ABC Wide Bay
- Australia;
- Broadcast area: Wide Bay – Burnett, Queensland
- Frequencies: 855 kHz AM Wide Bay & Burnett 1566 kHz AM Gympie 100.1 mHz FM Wide Bay

Programming
- Format: Talk

Ownership
- Owner: Australian Broadcasting Corporation

History
- First air date: 14 January 1948

Links
- Website: https://www.abc.net.au/widebay/

= ABC Wide Bay =

ABC Wide Bay is an ABC Local Radio station based in Bundaberg broadcasting to the Wide Bay–Burnett region of Queensland. This includes the cities and towns of Maryborough, Gympie, Hervey Bay and Mundubbera.

==History==
The station began broadcasting as 4QB in 1948 originally as a relay of the national program. The station was originally based in Maryborough, the traditional capital of the Wide-Bay region.

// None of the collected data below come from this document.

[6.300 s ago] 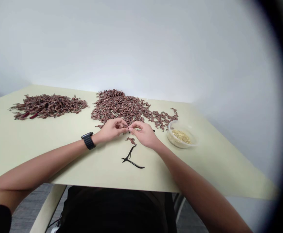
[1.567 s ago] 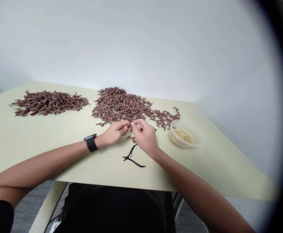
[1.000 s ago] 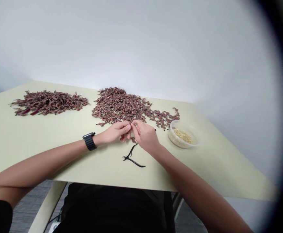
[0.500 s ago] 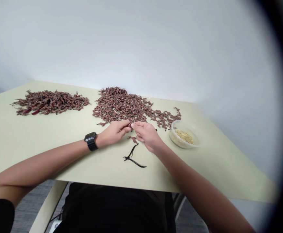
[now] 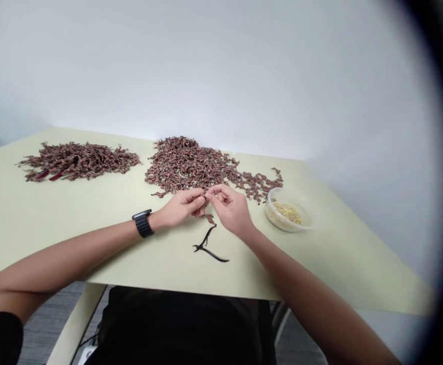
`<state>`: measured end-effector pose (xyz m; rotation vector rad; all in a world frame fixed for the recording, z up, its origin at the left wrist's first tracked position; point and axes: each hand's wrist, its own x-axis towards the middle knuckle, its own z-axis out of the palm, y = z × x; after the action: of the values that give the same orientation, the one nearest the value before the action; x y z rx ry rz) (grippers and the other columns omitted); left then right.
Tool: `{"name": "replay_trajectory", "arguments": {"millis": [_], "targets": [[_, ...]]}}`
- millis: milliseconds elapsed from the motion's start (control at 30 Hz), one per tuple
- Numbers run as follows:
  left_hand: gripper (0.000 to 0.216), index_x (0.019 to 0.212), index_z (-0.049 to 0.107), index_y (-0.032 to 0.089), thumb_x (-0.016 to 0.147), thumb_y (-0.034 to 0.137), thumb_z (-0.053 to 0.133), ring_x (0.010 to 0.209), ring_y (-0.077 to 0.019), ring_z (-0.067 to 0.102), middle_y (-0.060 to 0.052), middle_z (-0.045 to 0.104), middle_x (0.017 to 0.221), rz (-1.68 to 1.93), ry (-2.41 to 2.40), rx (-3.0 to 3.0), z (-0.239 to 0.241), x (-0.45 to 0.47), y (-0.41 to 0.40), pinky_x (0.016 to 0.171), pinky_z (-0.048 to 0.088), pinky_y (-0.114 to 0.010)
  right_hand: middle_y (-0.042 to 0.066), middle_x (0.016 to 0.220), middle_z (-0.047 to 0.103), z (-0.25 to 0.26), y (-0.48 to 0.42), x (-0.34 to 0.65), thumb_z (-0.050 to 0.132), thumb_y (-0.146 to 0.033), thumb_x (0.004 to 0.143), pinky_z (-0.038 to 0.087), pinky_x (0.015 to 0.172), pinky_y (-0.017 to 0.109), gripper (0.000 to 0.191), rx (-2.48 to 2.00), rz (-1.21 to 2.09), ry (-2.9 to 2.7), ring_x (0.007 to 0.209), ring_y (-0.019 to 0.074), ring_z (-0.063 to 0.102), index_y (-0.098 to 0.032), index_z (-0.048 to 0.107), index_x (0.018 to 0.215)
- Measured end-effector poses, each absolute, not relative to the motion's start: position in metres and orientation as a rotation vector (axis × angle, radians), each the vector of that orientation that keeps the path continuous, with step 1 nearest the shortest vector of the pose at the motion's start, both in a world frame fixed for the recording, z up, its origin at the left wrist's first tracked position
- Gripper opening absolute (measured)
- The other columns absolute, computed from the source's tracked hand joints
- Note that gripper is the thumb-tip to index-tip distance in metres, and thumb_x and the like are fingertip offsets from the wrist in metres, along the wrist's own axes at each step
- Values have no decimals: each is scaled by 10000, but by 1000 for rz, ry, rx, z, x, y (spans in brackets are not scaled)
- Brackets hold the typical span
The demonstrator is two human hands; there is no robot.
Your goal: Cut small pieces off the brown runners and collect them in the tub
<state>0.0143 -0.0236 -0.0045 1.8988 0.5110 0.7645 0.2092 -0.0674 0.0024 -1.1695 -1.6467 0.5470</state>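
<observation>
My left hand (image 5: 185, 205), with a black watch (image 5: 142, 223) on its wrist, is closed in a pinch around a small reddish-brown shrivelled piece, mostly hidden by the fingers. Against it, the thumb and forefinger of my right hand (image 5: 231, 207) pinch at the same spot; what lies between those fingertips is too small to make out. Just below the hands a similar shrivelled piece (image 5: 209, 219) rests on the table. Black nippers (image 5: 205, 247) lie nearer to me, their handles spread. In front of the fingertips spreads a large heap of such pieces (image 5: 191, 165).
A second heap of dark reddish-brown pieces (image 5: 80, 159) lies at the left, with two deep-red items at its front. To the right stands a clear round plastic bowl (image 5: 309, 223) holding yellowish bits (image 5: 287, 212). A pale wall backs the light yellow table (image 5: 137, 268).
My right hand has turned and its fingers have curled and lifted a little, still meeting the left fingertips. The left hand's thumb has shifted slightly. The nippers and heaps stay put.
</observation>
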Motion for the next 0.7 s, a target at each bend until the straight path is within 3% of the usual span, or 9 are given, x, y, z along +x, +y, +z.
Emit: {"name": "replay_trajectory", "arguments": {"millis": [100, 200, 400, 567, 700], "targets": [[418, 938, 591, 150, 1038, 524, 433, 704, -145, 578, -52, 637, 802, 764, 535, 1940, -5, 14, -24, 681, 447, -260, -70, 542, 362, 4, -71, 208, 630, -344, 936, 336, 543, 252, 164, -1169, 407, -1712, 505, 97, 359, -204, 693, 880], [409, 907, 587, 157, 1042, 511, 431, 697, -141, 579, -32, 633, 772, 783, 608, 2064, -6, 12, -24, 682, 421, -250, -72, 533, 358, 5, -74, 205, 635, -371, 930, 337, 502, 242, 191, -1186, 484, -1652, 474, 92, 367, -199, 679, 860], [317, 908, 566, 175, 1050, 425, 430, 704, -148, 520, -27, 596, 801, 852, 738, 2421, -4, 9, -23, 679, 356, -259, -63, 559, 464, 6, -72, 199, 723, -502, 847, 282, 398, 224, 330, -1146, 1135, -1289, 410, 66, 334, -182, 645, 871], [268, 917, 548, 185, 1051, 374, 411, 749, -176, 523, -52, 582, 837, 847, 746, 2629, -5, 7, -19, 694, 352, -280, -112, 541, 288, 8, -66, 204, 837, -401, 760, 176, 385, 181, 349, -992, 1638, -1022, 460, 35, 145, -166, 580, 784], [298, 914, 548, 181, 1051, 413, 421, 725, -156, 529, -31, 593, 823, 854, 740, 2553, -6, 7, -20, 685, 367, -270, -112, 551, 294, 8, -63, 207, 862, -406, 729, 158, 393, 177, 369, -962, 1679, -1029, 474, 33, 134, -159, 602, 814]]}}
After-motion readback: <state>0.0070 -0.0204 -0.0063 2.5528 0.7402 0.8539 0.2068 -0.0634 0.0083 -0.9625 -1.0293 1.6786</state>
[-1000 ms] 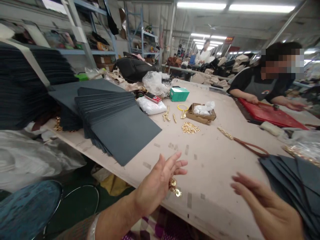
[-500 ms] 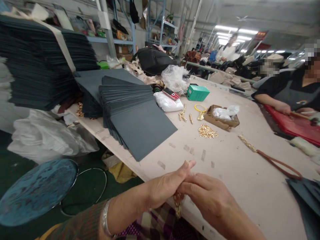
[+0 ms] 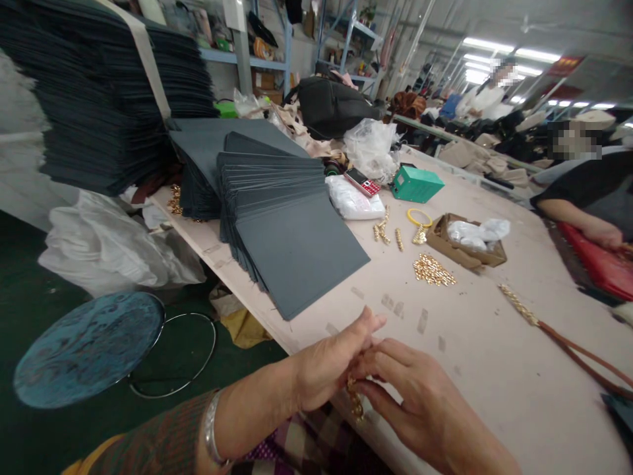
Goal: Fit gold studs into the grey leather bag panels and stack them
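My left hand (image 3: 324, 366) and my right hand (image 3: 413, 402) meet at the near edge of the work table (image 3: 475, 356), fingers pinched together. Between them hangs a short gold chain piece (image 3: 355, 396), held by both. A fanned stack of dark grey sheets (image 3: 291, 231) lies just beyond my left hand. Further off lies a small heap of gold fittings (image 3: 434, 270).
A tall pile of dark sheets (image 3: 99, 99) stands at the left. A brown strap with a gold chain (image 3: 558, 336) lies to the right. A cardboard tray (image 3: 467, 241), a green box (image 3: 415, 185), a phone (image 3: 362, 182) and plastic bags sit further back. A round stool (image 3: 89, 346) stands below. Another person's arm (image 3: 588, 221) rests over red material.
My hands, apart a second ago, have come together on the gold chain piece. The view has swung left and slightly down.
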Demonstrator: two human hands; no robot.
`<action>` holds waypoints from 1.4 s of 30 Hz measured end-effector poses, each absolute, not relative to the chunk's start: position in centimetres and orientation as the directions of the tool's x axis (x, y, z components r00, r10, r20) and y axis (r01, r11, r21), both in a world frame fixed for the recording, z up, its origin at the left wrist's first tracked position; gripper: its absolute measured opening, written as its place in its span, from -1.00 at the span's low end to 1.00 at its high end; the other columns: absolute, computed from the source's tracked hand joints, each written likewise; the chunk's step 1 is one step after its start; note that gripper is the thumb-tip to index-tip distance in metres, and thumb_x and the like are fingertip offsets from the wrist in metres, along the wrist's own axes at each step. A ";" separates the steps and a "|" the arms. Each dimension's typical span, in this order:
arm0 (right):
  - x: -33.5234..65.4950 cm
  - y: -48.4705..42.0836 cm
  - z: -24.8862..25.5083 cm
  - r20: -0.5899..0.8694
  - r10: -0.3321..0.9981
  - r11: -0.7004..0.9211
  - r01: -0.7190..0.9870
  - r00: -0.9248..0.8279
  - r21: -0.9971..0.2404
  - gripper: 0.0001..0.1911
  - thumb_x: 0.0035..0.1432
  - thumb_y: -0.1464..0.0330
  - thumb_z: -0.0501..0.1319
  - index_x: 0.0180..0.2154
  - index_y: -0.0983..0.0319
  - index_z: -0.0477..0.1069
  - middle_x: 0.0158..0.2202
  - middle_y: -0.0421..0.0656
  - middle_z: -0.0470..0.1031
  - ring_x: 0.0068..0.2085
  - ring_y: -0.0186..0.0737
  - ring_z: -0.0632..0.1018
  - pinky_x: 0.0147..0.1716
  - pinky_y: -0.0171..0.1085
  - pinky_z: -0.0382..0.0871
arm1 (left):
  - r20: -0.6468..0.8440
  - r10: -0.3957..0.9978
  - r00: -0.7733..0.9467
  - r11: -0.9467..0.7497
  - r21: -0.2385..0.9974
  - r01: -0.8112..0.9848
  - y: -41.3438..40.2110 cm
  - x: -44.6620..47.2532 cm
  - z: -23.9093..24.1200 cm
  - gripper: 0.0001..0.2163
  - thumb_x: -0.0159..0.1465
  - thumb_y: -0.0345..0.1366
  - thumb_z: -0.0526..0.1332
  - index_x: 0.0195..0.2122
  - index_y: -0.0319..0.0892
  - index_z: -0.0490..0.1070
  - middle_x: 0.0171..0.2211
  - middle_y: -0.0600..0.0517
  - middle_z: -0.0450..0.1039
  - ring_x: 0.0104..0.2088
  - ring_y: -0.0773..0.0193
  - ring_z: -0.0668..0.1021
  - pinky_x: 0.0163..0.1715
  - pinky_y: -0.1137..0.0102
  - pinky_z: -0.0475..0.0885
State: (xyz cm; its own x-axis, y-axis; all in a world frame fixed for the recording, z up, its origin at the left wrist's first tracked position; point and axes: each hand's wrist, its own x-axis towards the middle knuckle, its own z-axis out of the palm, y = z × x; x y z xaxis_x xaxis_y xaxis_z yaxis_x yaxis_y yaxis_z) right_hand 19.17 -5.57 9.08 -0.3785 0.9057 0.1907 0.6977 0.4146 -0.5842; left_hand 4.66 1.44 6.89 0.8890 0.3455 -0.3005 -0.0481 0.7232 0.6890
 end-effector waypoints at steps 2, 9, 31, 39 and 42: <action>19.2 -5.4 9.1 0.202 0.902 0.422 0.683 -0.381 -0.596 -0.84 0.24 0.49 0.11 -0.32 0.19 0.44 -0.35 -0.16 0.52 -0.32 -0.29 0.54 -0.33 -0.32 0.46 | -0.306 0.338 0.890 0.743 0.667 -0.054 1.4 4.7 6.8 -0.22 0.28 0.26 -0.16 0.35 -0.22 -0.09 0.20 -0.23 0.26 0.10 0.03 0.42 0.14 0.17 0.18; 18.1 -4.3 8.1 0.429 0.885 0.428 0.679 -0.181 -0.597 -0.85 0.19 0.51 0.15 -0.33 0.20 0.46 -0.55 -0.26 0.48 -0.54 -0.37 0.48 -0.53 -0.38 0.38 | -0.347 0.505 0.790 0.746 0.636 -0.197 1.0 4.9 6.1 -0.28 0.21 0.30 0.00 0.14 -0.19 0.33 -0.18 -0.09 0.47 -0.13 0.11 0.47 -0.04 0.25 0.28; 14.5 4.5 4.4 -0.052 0.929 0.341 0.901 -0.368 -0.269 -0.71 0.21 0.60 0.00 -0.31 0.25 0.47 -0.35 -0.12 0.55 -0.27 -0.19 0.48 -0.26 -0.28 0.27 | -0.469 0.858 0.211 0.505 0.845 -0.175 0.4 -6.1 1.6 -0.55 0.06 0.10 0.31 -0.24 -0.19 0.43 -0.40 0.09 0.48 -0.76 0.61 0.08 -0.76 0.55 -0.10; 18.6 -1.0 3.9 -0.265 0.941 -0.054 0.680 -0.210 -0.732 -0.84 0.15 0.40 0.14 -0.34 0.20 0.52 -0.39 -0.22 0.53 -0.35 -0.30 0.49 -0.33 -0.35 0.28 | -0.474 0.802 0.364 0.590 0.725 -0.356 -2.3 -3.6 0.9 -0.58 0.08 -0.09 0.41 -0.11 -0.20 0.46 -0.24 -0.04 0.59 -0.19 0.15 0.56 -0.07 0.31 0.42; 18.5 -0.7 2.1 -0.321 0.943 -0.227 0.542 -0.084 -0.809 -0.81 0.12 0.35 0.15 -0.29 0.23 0.51 -0.44 -0.22 0.51 -0.43 -0.31 0.46 -0.43 -0.35 0.29 | -0.495 0.765 0.411 0.636 0.679 -0.366 -2.4 -2.9 1.4 -0.59 0.08 -0.15 0.40 -0.08 -0.21 0.46 -0.22 -0.05 0.58 -0.24 0.17 0.56 -0.20 0.36 0.45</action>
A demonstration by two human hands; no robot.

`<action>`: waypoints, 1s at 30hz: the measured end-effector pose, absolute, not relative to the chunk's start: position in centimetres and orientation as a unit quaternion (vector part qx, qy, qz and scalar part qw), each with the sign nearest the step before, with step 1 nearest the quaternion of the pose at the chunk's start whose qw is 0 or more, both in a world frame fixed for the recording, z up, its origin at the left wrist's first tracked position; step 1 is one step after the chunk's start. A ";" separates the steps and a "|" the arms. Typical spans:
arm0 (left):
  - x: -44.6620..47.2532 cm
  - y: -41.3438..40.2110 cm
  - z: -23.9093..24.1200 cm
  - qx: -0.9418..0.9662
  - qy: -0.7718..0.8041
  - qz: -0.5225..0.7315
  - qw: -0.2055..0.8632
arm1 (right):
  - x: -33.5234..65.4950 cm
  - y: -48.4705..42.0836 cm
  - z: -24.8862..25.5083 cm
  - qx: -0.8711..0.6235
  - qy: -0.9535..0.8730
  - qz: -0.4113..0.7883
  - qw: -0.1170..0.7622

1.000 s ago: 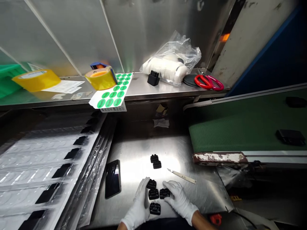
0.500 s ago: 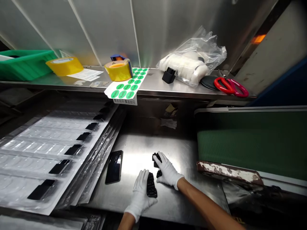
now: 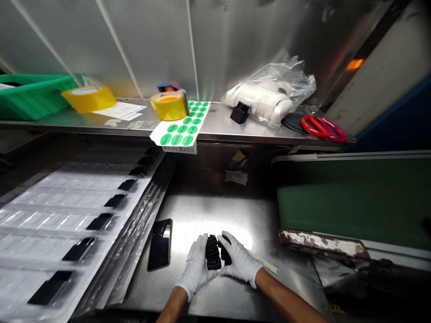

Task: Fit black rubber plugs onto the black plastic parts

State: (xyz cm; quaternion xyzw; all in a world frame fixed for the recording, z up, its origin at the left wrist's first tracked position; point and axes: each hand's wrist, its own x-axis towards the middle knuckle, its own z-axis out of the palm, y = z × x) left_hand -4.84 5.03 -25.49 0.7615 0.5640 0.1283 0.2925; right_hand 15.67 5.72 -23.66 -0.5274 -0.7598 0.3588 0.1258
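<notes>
The round green stickers (image 3: 182, 129) on the far shelf carry dark print, too small to read.

Objects: small black plastic parts (image 3: 213, 252); moulded blocks with ribbed or studded tops; matte black.
Number: several; the exact count cannot be told, since gloves cover some of them.
Arrangement: gathered tightly into a short row running away from the viewer; pieces touching one another; a second short cluster sits just to the right of the first, partly hidden.
Location: on the shiny steel worktop (image 3: 202, 211), near its front edge, roughly centre of the view.
Contact: pressed between the left hand (image 3: 197, 268) and the right hand (image 3: 239, 260); both hands in white gloves, cupped against the sides of the group.
</notes>
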 end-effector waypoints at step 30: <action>-3.3 13.4 -23.5 0.889 0.315 0.050 0.328 | 13.3 1.9 -26.4 -0.718 -0.585 0.301 0.227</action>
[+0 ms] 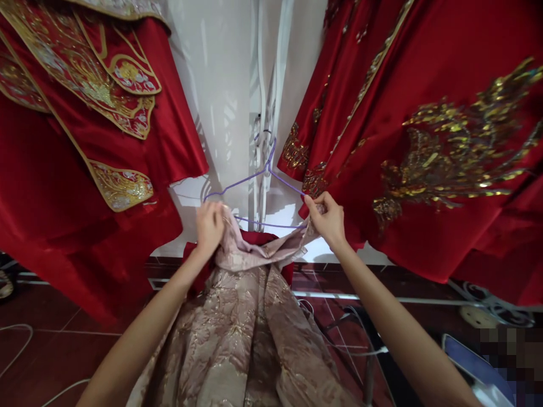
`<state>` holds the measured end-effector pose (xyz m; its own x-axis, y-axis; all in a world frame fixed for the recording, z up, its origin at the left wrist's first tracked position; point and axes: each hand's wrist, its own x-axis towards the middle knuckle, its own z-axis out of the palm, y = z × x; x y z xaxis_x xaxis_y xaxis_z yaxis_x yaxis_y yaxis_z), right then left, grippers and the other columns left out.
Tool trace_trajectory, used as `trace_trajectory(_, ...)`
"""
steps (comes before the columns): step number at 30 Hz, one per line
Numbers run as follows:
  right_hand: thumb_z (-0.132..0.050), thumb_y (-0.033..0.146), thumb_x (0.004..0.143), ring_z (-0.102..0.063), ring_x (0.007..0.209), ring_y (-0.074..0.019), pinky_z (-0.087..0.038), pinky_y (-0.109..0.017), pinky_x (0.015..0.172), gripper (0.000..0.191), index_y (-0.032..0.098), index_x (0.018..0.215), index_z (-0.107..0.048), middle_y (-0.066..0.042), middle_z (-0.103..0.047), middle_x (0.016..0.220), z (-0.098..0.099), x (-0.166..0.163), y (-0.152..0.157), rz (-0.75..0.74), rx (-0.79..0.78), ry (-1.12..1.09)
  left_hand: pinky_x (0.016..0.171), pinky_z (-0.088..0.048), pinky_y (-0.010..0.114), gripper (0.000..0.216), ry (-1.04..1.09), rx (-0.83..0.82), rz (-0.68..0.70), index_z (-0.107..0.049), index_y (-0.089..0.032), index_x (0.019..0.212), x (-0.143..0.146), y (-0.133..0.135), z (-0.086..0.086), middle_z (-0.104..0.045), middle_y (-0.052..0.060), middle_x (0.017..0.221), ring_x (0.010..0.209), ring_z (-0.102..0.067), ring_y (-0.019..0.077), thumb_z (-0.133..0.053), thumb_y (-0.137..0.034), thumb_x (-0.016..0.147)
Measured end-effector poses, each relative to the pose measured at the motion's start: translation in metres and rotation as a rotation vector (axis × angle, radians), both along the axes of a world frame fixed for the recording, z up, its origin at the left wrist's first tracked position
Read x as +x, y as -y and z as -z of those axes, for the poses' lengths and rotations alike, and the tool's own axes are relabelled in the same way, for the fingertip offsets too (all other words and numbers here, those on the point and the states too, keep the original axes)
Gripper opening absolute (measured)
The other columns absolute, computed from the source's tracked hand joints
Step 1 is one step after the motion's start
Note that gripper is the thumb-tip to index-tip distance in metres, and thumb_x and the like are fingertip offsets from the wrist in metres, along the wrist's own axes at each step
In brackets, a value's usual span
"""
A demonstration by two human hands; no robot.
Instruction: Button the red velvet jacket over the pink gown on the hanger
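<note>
A long pinkish-gold brocade skirt (229, 316) hangs down in front of me, its pale waistband (244, 257) sagging in the middle. My left hand (210, 226) is closed on the band's left end, by the left corner of a purple wire hanger (248, 177). At the right end, my right hand (328, 219) pinches the band beside the hanger's right arm. The hanger's hook is up by a white metal frame, and its lower bar passes behind the band. Fingers cover both corners of the hanger, so how the cloth sits there cannot be made out.
Red embroidered garments hang at the left (169, 130) and right (424, 237), close to both hands. White upright rails (262, 85) stand against the wall behind the hanger. More red cloth (265, 236) shows behind the waistband. Cables (356, 353) and a blue object (477, 362) are low on the right.
</note>
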<state>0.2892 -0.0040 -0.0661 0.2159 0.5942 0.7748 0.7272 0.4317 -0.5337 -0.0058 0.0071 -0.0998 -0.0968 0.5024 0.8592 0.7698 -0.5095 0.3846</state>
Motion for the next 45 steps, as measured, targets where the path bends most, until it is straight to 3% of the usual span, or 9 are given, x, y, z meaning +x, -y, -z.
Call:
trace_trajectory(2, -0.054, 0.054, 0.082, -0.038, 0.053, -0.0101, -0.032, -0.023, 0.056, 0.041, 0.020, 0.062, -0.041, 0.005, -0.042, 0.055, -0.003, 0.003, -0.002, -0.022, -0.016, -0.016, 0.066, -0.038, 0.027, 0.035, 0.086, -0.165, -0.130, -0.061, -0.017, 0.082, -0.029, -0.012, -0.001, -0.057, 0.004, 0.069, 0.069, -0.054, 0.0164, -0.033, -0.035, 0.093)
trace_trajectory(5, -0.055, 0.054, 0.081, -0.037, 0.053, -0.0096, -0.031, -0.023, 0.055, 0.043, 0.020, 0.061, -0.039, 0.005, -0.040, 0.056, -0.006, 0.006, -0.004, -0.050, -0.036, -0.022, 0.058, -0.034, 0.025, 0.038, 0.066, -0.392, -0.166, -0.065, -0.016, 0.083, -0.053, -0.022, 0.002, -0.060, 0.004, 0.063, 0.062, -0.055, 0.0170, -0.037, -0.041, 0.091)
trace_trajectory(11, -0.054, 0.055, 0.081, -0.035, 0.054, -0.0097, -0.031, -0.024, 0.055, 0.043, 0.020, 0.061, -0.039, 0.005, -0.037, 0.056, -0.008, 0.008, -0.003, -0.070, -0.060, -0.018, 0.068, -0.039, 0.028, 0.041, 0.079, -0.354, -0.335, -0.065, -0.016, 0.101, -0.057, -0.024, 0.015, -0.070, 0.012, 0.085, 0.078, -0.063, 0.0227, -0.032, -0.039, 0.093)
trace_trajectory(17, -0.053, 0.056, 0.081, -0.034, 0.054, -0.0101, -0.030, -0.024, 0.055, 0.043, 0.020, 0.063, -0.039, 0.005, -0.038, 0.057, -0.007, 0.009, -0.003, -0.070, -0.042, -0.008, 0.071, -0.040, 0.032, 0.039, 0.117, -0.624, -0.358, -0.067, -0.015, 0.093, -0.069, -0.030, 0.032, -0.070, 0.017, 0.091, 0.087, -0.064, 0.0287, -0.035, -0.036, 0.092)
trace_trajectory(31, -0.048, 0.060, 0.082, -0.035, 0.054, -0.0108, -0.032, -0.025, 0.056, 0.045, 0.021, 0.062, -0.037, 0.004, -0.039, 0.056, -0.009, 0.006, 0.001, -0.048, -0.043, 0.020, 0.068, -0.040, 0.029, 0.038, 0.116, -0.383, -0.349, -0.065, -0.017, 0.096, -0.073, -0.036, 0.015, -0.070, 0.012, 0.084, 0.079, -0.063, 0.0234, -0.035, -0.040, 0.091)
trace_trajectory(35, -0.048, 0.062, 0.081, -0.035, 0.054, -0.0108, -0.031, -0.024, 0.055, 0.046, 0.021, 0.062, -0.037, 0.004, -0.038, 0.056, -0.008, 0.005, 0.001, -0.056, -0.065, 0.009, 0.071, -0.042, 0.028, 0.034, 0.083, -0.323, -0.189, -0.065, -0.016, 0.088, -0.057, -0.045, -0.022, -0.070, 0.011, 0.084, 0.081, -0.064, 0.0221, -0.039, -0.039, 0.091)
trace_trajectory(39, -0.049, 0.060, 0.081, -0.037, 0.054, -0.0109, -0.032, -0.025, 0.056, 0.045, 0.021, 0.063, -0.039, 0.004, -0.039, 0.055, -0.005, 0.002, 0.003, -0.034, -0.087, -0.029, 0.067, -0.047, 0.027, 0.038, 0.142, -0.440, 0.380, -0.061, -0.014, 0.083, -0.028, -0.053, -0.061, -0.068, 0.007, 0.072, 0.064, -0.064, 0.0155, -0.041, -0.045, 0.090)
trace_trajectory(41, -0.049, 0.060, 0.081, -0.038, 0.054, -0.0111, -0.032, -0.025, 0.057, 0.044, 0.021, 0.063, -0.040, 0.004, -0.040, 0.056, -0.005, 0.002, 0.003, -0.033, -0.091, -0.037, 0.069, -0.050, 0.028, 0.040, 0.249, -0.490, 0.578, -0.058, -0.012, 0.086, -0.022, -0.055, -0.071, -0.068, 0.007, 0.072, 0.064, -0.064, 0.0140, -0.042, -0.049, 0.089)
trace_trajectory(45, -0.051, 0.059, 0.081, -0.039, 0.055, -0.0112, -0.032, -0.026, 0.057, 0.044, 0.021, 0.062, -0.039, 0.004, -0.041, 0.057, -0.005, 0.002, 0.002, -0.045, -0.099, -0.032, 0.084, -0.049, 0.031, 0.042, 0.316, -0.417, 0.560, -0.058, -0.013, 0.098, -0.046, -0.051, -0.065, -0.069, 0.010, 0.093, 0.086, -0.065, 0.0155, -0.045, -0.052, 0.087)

The station negotiated with the School of Arts in 1950 to rent out a small office on the first floor of the school's building for broadcast, and thus it was opened 20 November, 1950. Programs originally consisted of music and local information. The station's local services increased over the years, and in 1952 the first proper newsroom was established with Don Harvey at the helm.

In October of that year a new Rural Officer position was established and that person was responsible for putting to air a special rural program every day. In 1954 and 1962 new renovations to the transmitters meant that the station could reach many more communities outside the Maryborough region.

In 1990 the station moved from its Maryborough studios to a new studio at 58 Woongarra Street in Bundaberg, to better broadcast to the region. The ABC still administered a Maryborough bureau, on 146 Bazaar Street, which staffed a rural reporter to cover news from that region.

The ABC closed its Maryborough bureau in the late 1990s to early 2000s.

In April 2022, the ABC opened a new Hervey Bay bureau to improve its coverage of the Fraser Coast. Staffed by two journalists, the new Hervey Bay bureau on Boat Harbour Drive was established as part of the ABC's regional expansion. To mark the bureau's opening, ABC Wide Bay held an outside broadcast at Scarness Jetty, which was attended by Gardening Australia personality Costa Georgiadis.

==Transmitters==
The station broadcasts through the following main AM and FM transmitters along with low power FM repeaters:

| Station | Location | Frequency | First air date | Power | Transmitter Coordinates |
|---|---|---|---|---|---|
| 4QB | Pialba | 855 kHz AM | 14 January 1948 | 10,000 watts | 25°18′14″S 152°47′10″E﻿ / ﻿25.30389°S 152.78611°E |
| 4QO | Eidsvold | 855 kHz AM | 1965 | 10,000 watts | 25°24′28″S 151°7′23″E﻿ / ﻿25.40778°S 151.12306°E |
| 4GM | Gympie | 1566 kHz AM | 17 August 1951 | 200 watts | 26°12′39″S 152°41′21″E﻿ / ﻿26.21083°S 152.68917°E |
| 4QBB | Mount Goonaneman | 100.1 MHz FM | 1994 | 80,000 watts ERP | 25°25′37″S 152°7′3″E﻿ / ﻿25.42694°S 152.11750°E |

==Local Programs==
ABC Wide Bay broadcasts four local programs throughout the week.

- Wide Bay Rural Report 6:15am to 6:30am – presented by Megan Hughes
- Breakfast 6:35am to 8:00am – presented by David Dowsett
- Mornings 10:00am to 11:00am – presented by Ross Kay
- Saturday Breakfast 6:00am to 8:00am – presented by Ross Kay

At all other times the station is a relay of ABC Brisbane, which itself at times broadcasts networked programming from across Australia.

==Staff==
As of 2021, there are a total of ten full-time staff and several casuals at ABC Wide Bay.